Exercise brief: Repeat every line of the data verbatim.

Input data:
------------------------------------------------
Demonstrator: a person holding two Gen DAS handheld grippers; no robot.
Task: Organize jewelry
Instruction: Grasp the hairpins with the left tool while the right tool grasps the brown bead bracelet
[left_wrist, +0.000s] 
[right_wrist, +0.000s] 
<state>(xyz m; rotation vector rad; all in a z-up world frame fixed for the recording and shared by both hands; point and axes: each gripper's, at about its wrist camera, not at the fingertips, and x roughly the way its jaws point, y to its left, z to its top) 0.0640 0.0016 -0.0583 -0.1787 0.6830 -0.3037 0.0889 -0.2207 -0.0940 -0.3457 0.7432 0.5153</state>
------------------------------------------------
Problem solution:
Demonstrator: a person holding two Gen DAS handheld grippers; no robot.
Task: Organize jewelry
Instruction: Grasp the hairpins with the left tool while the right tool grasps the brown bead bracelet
[left_wrist, +0.000s] 
[right_wrist, +0.000s] 
<state>(xyz m; rotation vector rad; all in a z-up world frame fixed for the recording and shared by both hands; point and axes: each gripper's, at about its wrist camera, not at the fingertips, and x roughly the way its jaws point, y to its left, z to its top) 0.0640 0.0016 -0.0583 -0.1787 0.6830 -0.3037 0.0889 -0.2207 -0.0940 -0.3457 0.7432 0.5153</state>

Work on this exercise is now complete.